Editorial
Ne nous trompons pas de débat
Faut-il incriminer le patient pauvre qui ira s'approvisionner là où le médicament est moins cher ? N'est-ce pas là se tromper de débat ? A l'inverse, pourquoi les dons de médicaments non utilisés continuent-ils d'être pratiqués par l'Occident, alors qu'on en connaît le caractère nuisible dans les pays pauvres, sinon parce qu'ils constituent pour les laboratoires pharmaceutiques une façon bien pratique de se débarrasser de leurs coûteux déchets ? Enfin, pourquoi l'Occident ne s'intéresse-t-il vraiment à la question des marchés illicites, qui fait rage depuis longtemps, que depuis qu'il est lui-même touché – de façon minime – par le développement de réseaux parallèles, principalement investis dans les ventes par Internet ?

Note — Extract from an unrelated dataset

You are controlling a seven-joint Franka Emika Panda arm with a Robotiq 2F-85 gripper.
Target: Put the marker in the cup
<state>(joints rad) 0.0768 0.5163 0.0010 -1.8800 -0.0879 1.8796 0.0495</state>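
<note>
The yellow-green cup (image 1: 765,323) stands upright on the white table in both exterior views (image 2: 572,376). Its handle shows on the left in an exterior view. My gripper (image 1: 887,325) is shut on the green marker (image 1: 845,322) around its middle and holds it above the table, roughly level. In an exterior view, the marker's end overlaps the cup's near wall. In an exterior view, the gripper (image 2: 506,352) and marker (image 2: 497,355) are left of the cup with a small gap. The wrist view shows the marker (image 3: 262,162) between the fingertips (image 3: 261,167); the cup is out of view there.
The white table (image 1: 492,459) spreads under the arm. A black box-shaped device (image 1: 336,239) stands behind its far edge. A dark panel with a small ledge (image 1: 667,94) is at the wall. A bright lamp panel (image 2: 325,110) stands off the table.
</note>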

Dans l'affaire complexe des marchés illicites, les intérêts commerciaux tendent trop souvent à s'opposer aux intérêts de santé publique, pourtant si cruciaux dans des pays ravagés par les maladies. Certains des médicaments vendus sur ces marchés au mieux ne soignent pas, au pire provoquent des résistances médicamenteuses et tuent. C'est contre cela que des pays et des associations ont commencé à se battre. Car des actions sont possibles en matière d'éducation des populations, de formation des pharmaciens, de transferts d'expertise pour contrôler les filières ou de développement de l'accès aux médicaments génériques essentiels. Les vrais enjeux sont là.